→ **Exercise details**
Reproduce nothing but the closing run of lines: the line with "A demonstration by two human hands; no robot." and each line that follows it to the end of the data.

****

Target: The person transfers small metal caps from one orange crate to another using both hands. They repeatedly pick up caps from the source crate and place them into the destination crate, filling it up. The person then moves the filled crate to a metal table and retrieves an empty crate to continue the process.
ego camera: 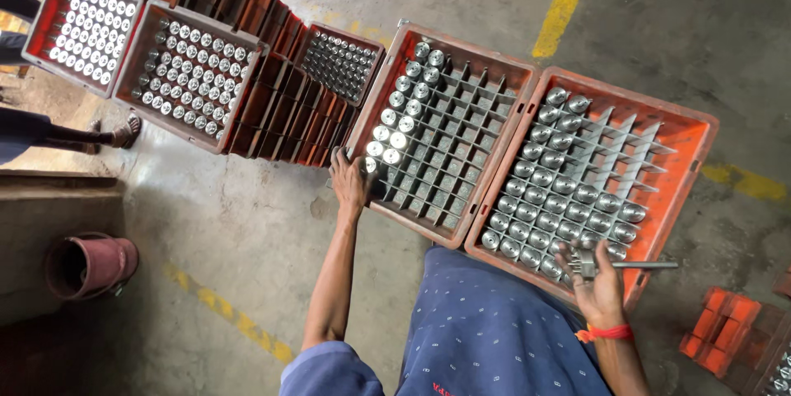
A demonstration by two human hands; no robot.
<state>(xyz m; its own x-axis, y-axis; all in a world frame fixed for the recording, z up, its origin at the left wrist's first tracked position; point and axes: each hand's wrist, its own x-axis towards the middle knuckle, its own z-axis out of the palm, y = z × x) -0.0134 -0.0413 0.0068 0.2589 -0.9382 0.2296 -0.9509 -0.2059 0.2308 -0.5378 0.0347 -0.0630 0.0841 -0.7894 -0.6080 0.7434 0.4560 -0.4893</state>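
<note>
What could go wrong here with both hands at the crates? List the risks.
1. The left hand reaches far out to a metal cylinder at the corner of the middle crate; at that stretch it might slip and drop to the concrete floor.
2. The right hand holds a metal tool over the right crate; it may knock the cylinders beneath.
3. The crates sit tilted, so parts could shift.

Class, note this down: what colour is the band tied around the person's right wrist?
Orange-red band, seen in the head view, below the right hand.
</note>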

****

→ **Answer to the exercise**
A demonstration by two human hands; no robot.
<state>(xyz m; its own x-axis, y-axis; all in a world frame fixed for the recording, z up, its origin at the left wrist's first tracked position; point and axes: each hand's wrist, its own x-axis towards the middle knuckle, its own z-axis out of the palm, y = z × x) -0.0134 -0.0413 0.0068 0.2589 -0.9382 0.2296 -0.9509 -0.2059 0.2308 -0.5378 0.0347 -0.0630 0.0841 -0.7894 -0.6080 0.7434 0.4560 -0.4893</state>
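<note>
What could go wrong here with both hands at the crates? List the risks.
1. The left hand reaches far out to a metal cylinder at the corner of the middle crate; at that stretch it might slip and drop to the concrete floor.
2. The right hand holds a metal tool over the right crate; it may knock the cylinders beneath.
3. The crates sit tilted, so parts could shift.

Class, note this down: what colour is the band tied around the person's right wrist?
Orange-red band, seen in the head view, below the right hand.
</note>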

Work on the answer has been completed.